As shown in Fig. 2, the gap between the inner upper end of the cup 15c and the upper surface of the electrode body 14 'on the ceramic dielectric body 14 is maintained at 1.2 to 1.7 mm (preferably 1.5 mm). In this way, the generation of an induced current suppresses the destruction of the ceramic dielectric, which may occur due to the absence of resin filled between the inner top of the cup 15c and the upper surface of the electrode body 14 'on the ceramic dielectric 14. You can do it.

That is, according to the applicant's experiment, when the distance between the cup 15c of the through-conductor 15 and the upper surface of the electrode body 14 'on the ceramic dielectric body 14 is maintained at about 1.2 to 1.7 mm, Since the resin disappears due to the generation of induction current during use, the ceramic dielectric 14, which serves to disperse high frequency, can also be used safely without being destroyed.

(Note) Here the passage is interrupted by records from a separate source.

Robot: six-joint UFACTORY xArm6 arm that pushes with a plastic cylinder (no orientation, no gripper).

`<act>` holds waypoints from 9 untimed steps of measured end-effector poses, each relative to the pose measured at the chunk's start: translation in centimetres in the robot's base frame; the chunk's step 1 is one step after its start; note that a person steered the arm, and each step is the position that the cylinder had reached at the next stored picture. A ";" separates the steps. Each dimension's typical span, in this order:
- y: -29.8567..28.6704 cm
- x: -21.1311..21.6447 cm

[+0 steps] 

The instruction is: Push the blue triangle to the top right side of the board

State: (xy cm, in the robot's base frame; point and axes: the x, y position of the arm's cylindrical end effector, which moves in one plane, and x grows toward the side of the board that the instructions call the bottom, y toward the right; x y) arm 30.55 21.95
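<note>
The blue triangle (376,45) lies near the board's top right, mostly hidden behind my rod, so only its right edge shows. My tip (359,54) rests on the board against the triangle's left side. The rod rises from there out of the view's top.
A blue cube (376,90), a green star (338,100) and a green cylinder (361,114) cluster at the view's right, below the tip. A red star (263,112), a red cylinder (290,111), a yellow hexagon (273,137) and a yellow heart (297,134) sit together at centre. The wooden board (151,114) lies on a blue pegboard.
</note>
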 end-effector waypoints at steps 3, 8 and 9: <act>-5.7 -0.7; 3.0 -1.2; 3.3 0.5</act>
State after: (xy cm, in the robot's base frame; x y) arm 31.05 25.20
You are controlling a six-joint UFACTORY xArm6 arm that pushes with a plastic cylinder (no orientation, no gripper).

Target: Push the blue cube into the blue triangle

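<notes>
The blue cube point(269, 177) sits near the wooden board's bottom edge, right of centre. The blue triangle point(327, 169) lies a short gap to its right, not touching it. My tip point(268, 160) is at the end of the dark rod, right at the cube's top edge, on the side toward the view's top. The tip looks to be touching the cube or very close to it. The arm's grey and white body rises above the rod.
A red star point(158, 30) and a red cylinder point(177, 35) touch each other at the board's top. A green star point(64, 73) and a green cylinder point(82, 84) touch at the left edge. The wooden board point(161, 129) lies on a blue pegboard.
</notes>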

Here, in the remaining configuration except for this feature of the present invention is no different from the conventional high voltage through-type capacitor.

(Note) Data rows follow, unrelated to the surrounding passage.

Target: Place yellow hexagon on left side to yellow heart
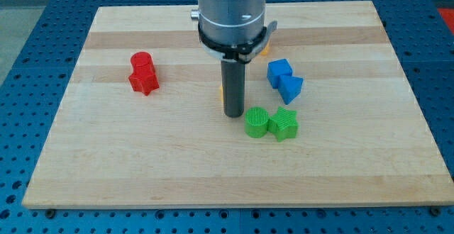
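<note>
Rod tip (234, 113) left of green cylinder (257, 123), yellow blocks mostly hidden, orientation unreadable, no fingers visible.

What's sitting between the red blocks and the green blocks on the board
In the camera view, my tip stands between the red blocks and the green blocks, close to the green pair; otherwise bare wood.

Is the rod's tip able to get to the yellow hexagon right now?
Probably yes. My tip sits on the board just left of the green cylinder. A sliver of yellow shows at the rod's left edge, mostly hidden, so I cannot tell its shape. No other block sits between them.
</note>
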Controlling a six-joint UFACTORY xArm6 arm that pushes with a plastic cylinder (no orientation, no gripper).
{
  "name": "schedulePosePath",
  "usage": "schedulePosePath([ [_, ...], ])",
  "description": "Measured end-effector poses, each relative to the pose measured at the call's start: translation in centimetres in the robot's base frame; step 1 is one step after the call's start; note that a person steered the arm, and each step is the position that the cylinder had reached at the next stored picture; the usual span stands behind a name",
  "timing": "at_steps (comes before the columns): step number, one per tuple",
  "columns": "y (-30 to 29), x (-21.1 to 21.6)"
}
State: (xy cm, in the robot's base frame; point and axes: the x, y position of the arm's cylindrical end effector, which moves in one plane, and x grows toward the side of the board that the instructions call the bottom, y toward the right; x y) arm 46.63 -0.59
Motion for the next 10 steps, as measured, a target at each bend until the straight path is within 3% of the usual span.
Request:
schedulePosePath([
  [4,0.0,-10.6],
  [8,-7.1,-15.0],
  [9,-7.1,-17.6],
  [10,-4.9,-17.6],
])
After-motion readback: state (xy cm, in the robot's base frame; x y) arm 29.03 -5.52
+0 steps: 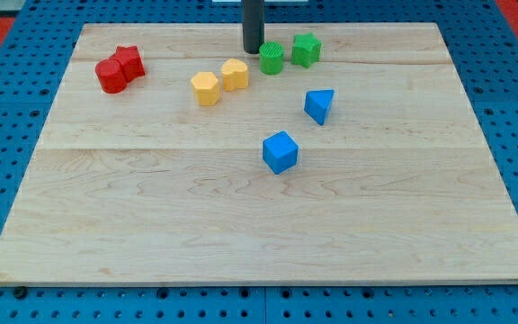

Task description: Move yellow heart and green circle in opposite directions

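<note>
The yellow heart [235, 74] lies near the view's top centre, with a yellow hexagon [205, 88] touching it on its lower left. The green circle [272, 58] stands just right of the heart, apart from it. A green star [307, 49] sits close to the circle's right. My tip [253, 50] is down on the board at the view's top, just left of the green circle and above right of the yellow heart. It seems to touch neither.
A red circle [111, 76] and a red star [129, 61] sit together at the view's top left. A blue triangle [319, 105] and a blue cube [280, 152] lie right of centre. The wooden board [259, 234] rests on a blue pegboard.
</note>
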Available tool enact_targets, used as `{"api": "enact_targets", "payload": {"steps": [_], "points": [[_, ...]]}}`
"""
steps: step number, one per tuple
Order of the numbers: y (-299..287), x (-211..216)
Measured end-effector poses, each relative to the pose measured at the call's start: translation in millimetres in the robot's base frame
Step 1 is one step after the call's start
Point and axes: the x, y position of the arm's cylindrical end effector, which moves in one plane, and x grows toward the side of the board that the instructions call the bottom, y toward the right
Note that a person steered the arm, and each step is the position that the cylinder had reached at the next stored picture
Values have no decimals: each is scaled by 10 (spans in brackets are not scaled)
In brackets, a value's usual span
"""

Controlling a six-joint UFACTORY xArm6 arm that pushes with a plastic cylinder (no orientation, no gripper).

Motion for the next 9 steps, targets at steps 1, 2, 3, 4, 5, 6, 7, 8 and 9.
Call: {"api": "enact_targets", "payload": {"steps": [1, 2, 3, 4, 5, 6, 7, 8, 9], "points": [[-70, 7], [-183, 18], [-234, 253], [-303, 508], [-153, 486], [38, 381], [41, 390], [-115, 555], [-180, 690]]}}
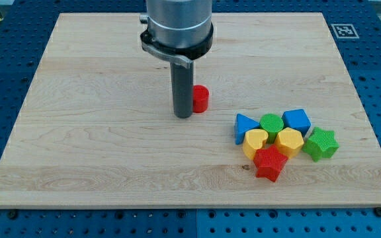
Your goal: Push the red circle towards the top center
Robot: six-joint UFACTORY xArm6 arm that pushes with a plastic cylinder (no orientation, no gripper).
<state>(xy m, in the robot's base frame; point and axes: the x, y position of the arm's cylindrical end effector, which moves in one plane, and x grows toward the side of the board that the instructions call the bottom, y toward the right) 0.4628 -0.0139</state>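
The wooden board (111, 165) fills most of the view, resting on a blue perforated table (376, 39). Near the board's centre, my tip (182, 116) stands on the wood, bare and gripping nothing, touching the red circle (200, 98), which sits at its 2 o'clock. Well apart, at the circle's 4 o'clock, a cluster lies packed together: blue triangle (245, 125), green circle (271, 123), blue cube-like block (297, 121), green star (321, 143), yellow heart (255, 142), yellow hexagon (289, 141), and red star (270, 162) at the cluster's 6 o'clock.
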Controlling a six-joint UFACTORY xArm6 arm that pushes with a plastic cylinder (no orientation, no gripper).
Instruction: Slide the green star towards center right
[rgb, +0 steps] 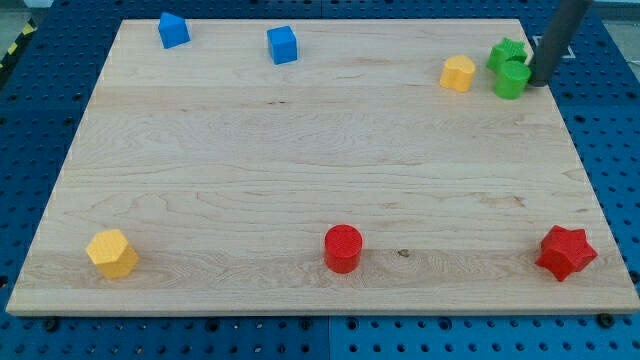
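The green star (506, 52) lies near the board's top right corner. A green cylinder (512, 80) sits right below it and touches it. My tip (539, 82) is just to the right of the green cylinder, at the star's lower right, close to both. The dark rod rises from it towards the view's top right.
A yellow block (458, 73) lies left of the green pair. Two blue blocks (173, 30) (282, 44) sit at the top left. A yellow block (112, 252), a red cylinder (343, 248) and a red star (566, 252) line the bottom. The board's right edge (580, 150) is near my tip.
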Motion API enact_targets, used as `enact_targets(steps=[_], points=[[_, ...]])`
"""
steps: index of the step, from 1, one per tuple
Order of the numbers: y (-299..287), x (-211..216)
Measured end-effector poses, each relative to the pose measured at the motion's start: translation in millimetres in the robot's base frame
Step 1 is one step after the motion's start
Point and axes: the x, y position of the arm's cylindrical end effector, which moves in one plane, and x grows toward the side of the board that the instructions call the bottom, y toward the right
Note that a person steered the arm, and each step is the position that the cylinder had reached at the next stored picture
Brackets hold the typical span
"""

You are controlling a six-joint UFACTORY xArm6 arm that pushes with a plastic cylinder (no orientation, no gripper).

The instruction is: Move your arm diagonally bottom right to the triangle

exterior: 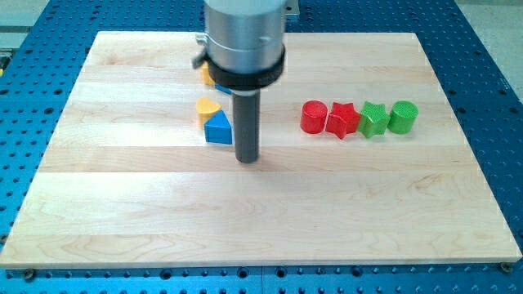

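A blue triangle block (218, 128) lies on the wooden board (261, 204), left of centre. A yellow heart-shaped block (207, 108) touches its upper left side. My tip (247, 158) rests on the board just to the right of and slightly below the blue triangle, with a small gap between them. Behind the arm's body, a yellow block (207, 76) and a bit of a blue block (222, 88) show partly; their shapes are hidden.
On the view's right a row of blocks stands side by side: a red cylinder (314, 117), a red star (343, 120), a green star (373, 119) and a green cylinder (403, 117). A blue perforated table (490, 98) surrounds the board.
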Motion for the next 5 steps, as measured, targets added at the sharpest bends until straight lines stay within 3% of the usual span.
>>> enact_targets(steps=[2, 5], points=[[35, 8], [0, -19]])
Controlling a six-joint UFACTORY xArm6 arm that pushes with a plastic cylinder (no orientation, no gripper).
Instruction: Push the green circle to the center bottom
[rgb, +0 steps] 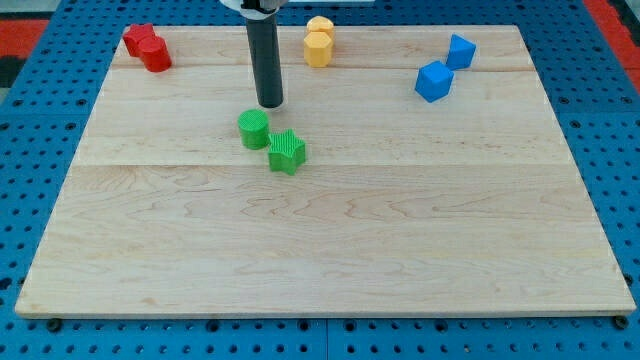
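Just below my tip — green circle, close, green star touching it, bare rod — nothing grasped

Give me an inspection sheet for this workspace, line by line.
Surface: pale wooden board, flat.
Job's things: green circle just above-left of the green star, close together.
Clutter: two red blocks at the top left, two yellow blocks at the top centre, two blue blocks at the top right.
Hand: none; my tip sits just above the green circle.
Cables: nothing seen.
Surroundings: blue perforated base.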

According to the high voltage through-type capacitor of the present invention made by the above-described object and configuration, the terminal and the ceramic dielectric of the through-conductor, the ceramic dielectric and the ground plate of the through-conductor are fixed by spot welding the terminal and the center rod of the through-conductor. Since the automatic welding is possible, the automated process of the high-voltage through-type condenser is possible, there is an advantage of reducing the production number and productivity.

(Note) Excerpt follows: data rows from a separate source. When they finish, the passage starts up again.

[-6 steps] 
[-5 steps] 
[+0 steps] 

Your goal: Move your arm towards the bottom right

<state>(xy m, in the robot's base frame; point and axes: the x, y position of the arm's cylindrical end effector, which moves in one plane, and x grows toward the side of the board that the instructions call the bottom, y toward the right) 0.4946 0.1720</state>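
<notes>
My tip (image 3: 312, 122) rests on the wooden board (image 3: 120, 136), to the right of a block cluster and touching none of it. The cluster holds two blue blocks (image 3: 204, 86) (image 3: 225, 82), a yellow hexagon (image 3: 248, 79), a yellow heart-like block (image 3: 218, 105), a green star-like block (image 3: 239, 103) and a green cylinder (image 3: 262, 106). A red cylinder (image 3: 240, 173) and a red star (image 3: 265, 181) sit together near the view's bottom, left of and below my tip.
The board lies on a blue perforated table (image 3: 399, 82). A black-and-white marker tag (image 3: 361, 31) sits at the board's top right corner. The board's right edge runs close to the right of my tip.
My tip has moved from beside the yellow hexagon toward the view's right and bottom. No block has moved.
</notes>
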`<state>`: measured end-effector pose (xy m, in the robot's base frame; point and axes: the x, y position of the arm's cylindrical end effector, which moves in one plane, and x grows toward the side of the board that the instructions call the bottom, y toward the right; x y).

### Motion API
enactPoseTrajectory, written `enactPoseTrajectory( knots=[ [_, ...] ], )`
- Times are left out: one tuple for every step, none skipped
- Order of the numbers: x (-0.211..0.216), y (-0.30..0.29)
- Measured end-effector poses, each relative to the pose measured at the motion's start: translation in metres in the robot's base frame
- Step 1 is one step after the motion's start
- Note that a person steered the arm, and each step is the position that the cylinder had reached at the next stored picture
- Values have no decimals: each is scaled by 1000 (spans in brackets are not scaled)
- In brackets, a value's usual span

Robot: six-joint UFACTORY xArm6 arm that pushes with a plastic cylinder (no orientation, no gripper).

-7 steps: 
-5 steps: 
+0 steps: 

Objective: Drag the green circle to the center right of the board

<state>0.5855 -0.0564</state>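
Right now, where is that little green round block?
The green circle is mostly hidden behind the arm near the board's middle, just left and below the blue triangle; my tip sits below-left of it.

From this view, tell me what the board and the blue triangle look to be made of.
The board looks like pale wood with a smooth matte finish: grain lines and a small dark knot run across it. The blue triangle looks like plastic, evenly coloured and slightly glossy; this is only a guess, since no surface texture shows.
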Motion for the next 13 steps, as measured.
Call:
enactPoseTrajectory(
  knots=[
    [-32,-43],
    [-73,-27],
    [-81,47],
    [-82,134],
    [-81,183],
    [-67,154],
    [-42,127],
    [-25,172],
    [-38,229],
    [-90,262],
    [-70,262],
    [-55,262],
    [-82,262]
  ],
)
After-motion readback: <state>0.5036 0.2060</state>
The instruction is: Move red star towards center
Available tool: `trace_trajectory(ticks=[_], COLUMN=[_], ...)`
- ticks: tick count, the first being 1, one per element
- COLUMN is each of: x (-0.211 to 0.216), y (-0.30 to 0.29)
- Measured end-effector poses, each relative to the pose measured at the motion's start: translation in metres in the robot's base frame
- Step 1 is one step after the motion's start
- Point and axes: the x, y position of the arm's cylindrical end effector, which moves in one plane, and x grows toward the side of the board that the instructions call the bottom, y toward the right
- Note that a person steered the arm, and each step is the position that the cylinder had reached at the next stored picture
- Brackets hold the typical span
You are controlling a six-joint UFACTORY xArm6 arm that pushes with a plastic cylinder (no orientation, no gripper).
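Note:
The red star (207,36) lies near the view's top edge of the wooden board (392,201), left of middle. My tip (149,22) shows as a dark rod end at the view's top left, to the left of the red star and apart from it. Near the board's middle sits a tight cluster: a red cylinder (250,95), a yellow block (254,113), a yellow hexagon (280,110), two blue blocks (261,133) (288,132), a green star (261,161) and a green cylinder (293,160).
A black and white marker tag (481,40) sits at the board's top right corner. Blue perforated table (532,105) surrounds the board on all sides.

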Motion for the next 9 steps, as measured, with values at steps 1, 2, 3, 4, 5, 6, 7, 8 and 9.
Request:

In addition, since the breakdown of the ceramic dielectric due to the generation of induced current is suppressed by always maintaining the proper distance between the terminal of the through conductor and the ceramic dielectric, the high frequency is more efficiently distributed to the ceramic dielectric to provide a high voltage through capacitor. The function is much better than the prior art, it is possible to significantly lower the defective rate of the product has the advantage of improving the quality.

Claims (2)

In the high voltage through-type capacitor consisting of an insulating case 11, a ground plate 12, an insulating cover 13, a ceramic dielectric 14, a through conductor and an insulating tube 18, The terminal 15a is inserted into one end of the center rod 15b protruding from the upper end of the cup 15c of the through-conductor 15 inserted into the ceramic dielectric material 14, and the spot welding 20 is applied by electric current. The high voltage through-type capacitor, characterized in that the center rod (15b) and the terminal (15a) is fixed. The method of claim 1, A high voltage through-type capacitor, characterized in that the gap between the inner upper end of the cup (15c) and the upper surface of the electrode body (14 ') above the ceramic dielectric body (14') is maintained at 1.2 to 1.7 mm.